About PHACE Syndrome

Diagnosing PHACE

To diagnose PHACE syndrome, your child will undergo an evaluation from our team of pediatric specialists. If we suspect PHACE, we will run additional tests, which may include a magnetic resonance imaging (MRI) or magnetic resonance angiogram (MRA) of your child’s head, neck, and chest, along with an echocardiogram. These tests can provide important information needed to diagnose certain conditions associated with PHACE syndrome such as abnormal arterial blood vessels and abnormalities of the brain. After seeing all specialists needed to evaluate your child’s symptoms, you will discuss an individual care plan and learn about next steps. PHACE syndrome affects girls six times more often than boys.

PHACE symptoms

Babies with PHACE syndrome can have a wide variety of symptoms.
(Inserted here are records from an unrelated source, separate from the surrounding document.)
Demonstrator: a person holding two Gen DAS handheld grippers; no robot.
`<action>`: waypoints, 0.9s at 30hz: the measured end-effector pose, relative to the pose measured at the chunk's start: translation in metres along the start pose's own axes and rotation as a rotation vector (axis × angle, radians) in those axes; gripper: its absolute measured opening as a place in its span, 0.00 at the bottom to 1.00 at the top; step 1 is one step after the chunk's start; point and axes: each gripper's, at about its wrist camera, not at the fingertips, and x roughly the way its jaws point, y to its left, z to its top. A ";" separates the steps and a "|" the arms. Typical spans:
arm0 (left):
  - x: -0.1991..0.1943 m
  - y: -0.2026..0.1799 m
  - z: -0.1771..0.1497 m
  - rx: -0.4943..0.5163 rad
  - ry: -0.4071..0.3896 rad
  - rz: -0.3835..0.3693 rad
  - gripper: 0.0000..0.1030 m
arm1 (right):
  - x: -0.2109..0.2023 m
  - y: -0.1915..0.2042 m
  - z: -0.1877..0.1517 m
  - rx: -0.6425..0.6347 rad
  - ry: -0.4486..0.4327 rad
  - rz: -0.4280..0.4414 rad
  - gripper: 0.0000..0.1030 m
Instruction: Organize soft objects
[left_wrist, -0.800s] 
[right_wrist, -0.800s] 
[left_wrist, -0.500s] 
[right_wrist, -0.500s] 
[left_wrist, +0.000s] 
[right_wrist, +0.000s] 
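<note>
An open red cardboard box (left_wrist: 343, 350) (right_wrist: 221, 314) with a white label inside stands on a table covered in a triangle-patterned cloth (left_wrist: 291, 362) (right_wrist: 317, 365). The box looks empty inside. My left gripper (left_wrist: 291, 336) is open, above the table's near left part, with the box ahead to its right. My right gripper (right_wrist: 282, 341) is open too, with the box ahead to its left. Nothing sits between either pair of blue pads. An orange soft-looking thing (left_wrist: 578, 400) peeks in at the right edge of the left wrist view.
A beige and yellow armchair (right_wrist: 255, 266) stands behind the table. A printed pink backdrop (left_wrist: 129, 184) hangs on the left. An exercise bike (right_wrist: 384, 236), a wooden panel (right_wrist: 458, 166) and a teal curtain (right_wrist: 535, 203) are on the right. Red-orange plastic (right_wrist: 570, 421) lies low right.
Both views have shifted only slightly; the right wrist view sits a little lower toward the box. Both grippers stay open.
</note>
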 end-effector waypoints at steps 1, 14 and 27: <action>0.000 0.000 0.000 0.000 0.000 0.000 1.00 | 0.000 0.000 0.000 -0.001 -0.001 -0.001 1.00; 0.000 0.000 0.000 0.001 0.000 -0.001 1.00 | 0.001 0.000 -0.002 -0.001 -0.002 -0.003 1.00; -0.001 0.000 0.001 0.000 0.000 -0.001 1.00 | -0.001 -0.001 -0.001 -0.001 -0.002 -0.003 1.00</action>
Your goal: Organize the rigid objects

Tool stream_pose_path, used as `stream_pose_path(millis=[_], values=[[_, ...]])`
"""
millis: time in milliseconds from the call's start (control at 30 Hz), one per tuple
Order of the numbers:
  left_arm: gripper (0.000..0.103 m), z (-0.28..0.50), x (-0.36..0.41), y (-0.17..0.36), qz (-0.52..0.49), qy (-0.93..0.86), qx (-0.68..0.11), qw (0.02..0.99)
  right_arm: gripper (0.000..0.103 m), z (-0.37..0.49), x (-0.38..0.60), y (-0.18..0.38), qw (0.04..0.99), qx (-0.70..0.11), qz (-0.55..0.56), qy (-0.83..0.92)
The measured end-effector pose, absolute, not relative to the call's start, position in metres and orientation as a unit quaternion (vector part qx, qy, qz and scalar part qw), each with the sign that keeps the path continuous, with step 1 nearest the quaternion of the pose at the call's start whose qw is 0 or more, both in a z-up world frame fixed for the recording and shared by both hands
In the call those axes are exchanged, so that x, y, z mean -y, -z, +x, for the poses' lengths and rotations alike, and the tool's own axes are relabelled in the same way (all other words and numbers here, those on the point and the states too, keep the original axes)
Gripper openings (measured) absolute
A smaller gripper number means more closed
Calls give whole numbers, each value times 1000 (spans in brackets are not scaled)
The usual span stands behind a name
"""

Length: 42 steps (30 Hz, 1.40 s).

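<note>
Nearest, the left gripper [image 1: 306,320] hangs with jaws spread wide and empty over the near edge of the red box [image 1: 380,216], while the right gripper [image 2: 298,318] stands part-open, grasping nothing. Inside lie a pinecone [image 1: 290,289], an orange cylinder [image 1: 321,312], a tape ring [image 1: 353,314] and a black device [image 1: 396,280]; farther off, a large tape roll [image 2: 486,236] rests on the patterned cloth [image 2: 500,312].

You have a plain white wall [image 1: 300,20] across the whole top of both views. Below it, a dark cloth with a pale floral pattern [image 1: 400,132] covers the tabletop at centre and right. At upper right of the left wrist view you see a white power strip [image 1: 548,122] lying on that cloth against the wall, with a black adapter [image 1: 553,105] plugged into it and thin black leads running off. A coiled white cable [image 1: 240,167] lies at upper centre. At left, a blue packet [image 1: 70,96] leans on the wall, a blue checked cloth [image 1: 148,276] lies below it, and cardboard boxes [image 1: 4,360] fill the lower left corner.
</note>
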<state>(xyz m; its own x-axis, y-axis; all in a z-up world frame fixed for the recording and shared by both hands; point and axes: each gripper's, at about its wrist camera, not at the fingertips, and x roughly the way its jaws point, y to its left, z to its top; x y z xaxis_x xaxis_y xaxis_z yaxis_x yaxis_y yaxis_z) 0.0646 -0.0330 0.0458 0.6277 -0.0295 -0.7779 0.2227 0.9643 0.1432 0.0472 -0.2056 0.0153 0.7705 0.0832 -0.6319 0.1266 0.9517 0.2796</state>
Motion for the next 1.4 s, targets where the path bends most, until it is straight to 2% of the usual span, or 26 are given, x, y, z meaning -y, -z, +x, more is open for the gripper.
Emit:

A baby with PHACE almost always has a hemangioma, a large birthmark on their head, neck or face that grows over time. It can break open and become painful. Because different individuals may have different features, the symptoms can vary. Some of the symptoms can include hearing difficulties, problems with enamel or dental roots, problems with vision, growth issues, learning difficulties, headaches, or seizures.


About 95% of patients with PHACE syndrome have an infantile hemangioma, a common type of birthmark. Infantile hemangiomas, also called strawberry marks, are unlike other birthmarks in that they grow and change greatly during the first months of life. They are considered benign (non-cancerous) tumors. Generally, infantile hemangiomas are absent or subtle at birth and gradually appear during the first few weeks of life. Most skin hemangiomas are seen by three months of age. During the natural course of a hemangioma, the birthmark reaches a point of maximum growth between one and two years and then begins to shrink and disappear. Rarely, hemangiomas can develop in the internal organs of the body. Having a hemangioma does not mean your baby has PHACE syndrome. But having a certain type of large hemangioma, called a segmental hemangioma can be a sign additional testing should be done to look for features of PHACE syndrome.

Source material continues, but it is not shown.